▸ **What the task requires**: Repeat the listing below in full and exactly, but without its pictures.

_ _ _ _

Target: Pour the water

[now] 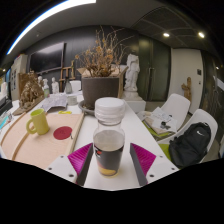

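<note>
A clear bottle (109, 140) with a wide white cap and dark liquid in its lower half stands upright on the white table (140, 130). It sits between the two pink pads of my gripper (112, 150). The left pad lies close against its side, and a small gap shows at the right pad. The fingers are open around it. A green mug (38, 122) stands on a pale wooden board (35, 145) to the left, beyond the fingers.
A red round coaster (63, 132) lies between the mug and the bottle. Behind the bottle stands a dark pot with dry branches (100, 88), and a white statue (132, 75) beside it. A black bag (190, 143) and papers (160, 125) lie to the right.
</note>
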`<state>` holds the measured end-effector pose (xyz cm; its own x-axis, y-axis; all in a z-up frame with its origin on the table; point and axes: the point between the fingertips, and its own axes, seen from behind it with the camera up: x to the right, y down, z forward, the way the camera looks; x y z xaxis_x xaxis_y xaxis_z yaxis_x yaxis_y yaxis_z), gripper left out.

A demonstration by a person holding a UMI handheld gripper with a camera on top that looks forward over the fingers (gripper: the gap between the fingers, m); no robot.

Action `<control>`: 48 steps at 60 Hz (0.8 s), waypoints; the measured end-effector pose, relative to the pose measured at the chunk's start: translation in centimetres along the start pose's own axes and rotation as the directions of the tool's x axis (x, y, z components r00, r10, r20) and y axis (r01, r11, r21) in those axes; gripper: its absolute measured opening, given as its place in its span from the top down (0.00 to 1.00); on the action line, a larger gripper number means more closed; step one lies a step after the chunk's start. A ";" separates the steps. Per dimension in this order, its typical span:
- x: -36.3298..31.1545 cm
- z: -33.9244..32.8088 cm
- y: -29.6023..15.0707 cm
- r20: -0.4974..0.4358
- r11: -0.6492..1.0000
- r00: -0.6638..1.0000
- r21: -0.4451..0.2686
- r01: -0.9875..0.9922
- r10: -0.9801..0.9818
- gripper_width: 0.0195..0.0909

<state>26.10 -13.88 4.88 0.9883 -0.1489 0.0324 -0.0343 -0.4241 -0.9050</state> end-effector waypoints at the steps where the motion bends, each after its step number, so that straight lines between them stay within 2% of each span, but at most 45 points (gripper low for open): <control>1: -0.1 0.2 -0.1 0.007 1.000 1.000 0.006 0.000 0.000 0.29; 7: -0.6 1.4 -0.3 0.026 0.999 1.000 0.033 0.009 -0.009 0.65; 12: -0.7 1.6 -0.4 0.030 0.999 1.000 0.044 0.007 -0.009 0.69; 21: -0.5 1.7 -0.2 0.010 1.000 1.000 0.028 -0.011 0.011 0.88; 24: -0.7 1.7 -0.5 -0.014 1.000 1.000 0.018 0.003 -0.003 0.91; 34: -0.2 1.4 -2.3 -0.080 0.998 0.995 0.009 0.069 -0.068 0.91; 48: -0.4 0.7 -13.2 -0.253 0.939 0.917 0.068 0.336 -0.310 0.91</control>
<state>26.22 -7.61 16.54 0.8790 -0.2312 0.4171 0.3100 -0.3875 -0.8682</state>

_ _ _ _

▸ **Exercise answer**:
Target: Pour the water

[now] 

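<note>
A clear bottle (109, 140) with a wide white cap and dark liquid in its lower half stands upright on the white table (140, 130). It sits between the two pink pads of my gripper (112, 150). The left pad lies close against its side, and a small gap shows at the right pad. The fingers are open around it. A green mug (38, 122) stands on a pale wooden board (35, 145) to the left, beyond the fingers.
A red round coaster (63, 132) lies between the mug and the bottle. Behind the bottle stands a dark pot with dry branches (100, 88), and a white statue (132, 75) beside it. A black bag (190, 143) and papers (160, 125) lie to the right.
</note>
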`<state>` holds the measured end-effector pose (xyz cm; its own x-axis, y-axis; all in a z-up frame with its origin on the table; point and axes: the point between the fingertips, and its own axes, seen from behind it with the camera up: x to the right, y down, z forward, the way the camera looks; x y z xaxis_x xaxis_y xaxis_z yaxis_x yaxis_y yaxis_z), gripper left out.

A demonstration by a person holding a UMI handheld gripper with a camera on top that looks forward over the fingers (gripper: the gap between the fingers, m); no robot.

Action `<control>`: 48 steps at 60 Hz (0.8 s), waypoints; the measured end-effector pose, relative to the pose measured at the chunk's start: translation in centimetres along the start pose's own axes and rotation as the directions of the tool's x axis (x, y, z components r00, r10, r20) and y axis (r01, r11, r21) in those axes; gripper: its absolute measured opening, given as its place in its span from the top down (0.00 to 1.00); on the action line, a larger gripper number means more closed; step one lies a step after the chunk's start. A ";" separates the steps. Per dimension in this order, its typical span:
- x: -36.3298..31.1545 cm
- z: -33.9244..32.8088 cm
- y: -29.6023..15.0707 cm
- r20: -0.4974..0.4358
- r11: -0.6492..1.0000
- r00: -0.6638..1.0000
- r21: -0.4451..0.2686
- r01: -0.9875..0.9922
- r10: -0.9801..0.9818
- gripper_width: 0.0195..0.0909

<state>26.10 -13.88 4.88 0.9883 -0.1489 0.0324 -0.0343 -0.4241 -0.9050</state> end-effector waypoints at the steps where the motion bends, each after its step number, so that straight lines between them stay within 2% of each span, but at most 45 points (gripper low for open): <control>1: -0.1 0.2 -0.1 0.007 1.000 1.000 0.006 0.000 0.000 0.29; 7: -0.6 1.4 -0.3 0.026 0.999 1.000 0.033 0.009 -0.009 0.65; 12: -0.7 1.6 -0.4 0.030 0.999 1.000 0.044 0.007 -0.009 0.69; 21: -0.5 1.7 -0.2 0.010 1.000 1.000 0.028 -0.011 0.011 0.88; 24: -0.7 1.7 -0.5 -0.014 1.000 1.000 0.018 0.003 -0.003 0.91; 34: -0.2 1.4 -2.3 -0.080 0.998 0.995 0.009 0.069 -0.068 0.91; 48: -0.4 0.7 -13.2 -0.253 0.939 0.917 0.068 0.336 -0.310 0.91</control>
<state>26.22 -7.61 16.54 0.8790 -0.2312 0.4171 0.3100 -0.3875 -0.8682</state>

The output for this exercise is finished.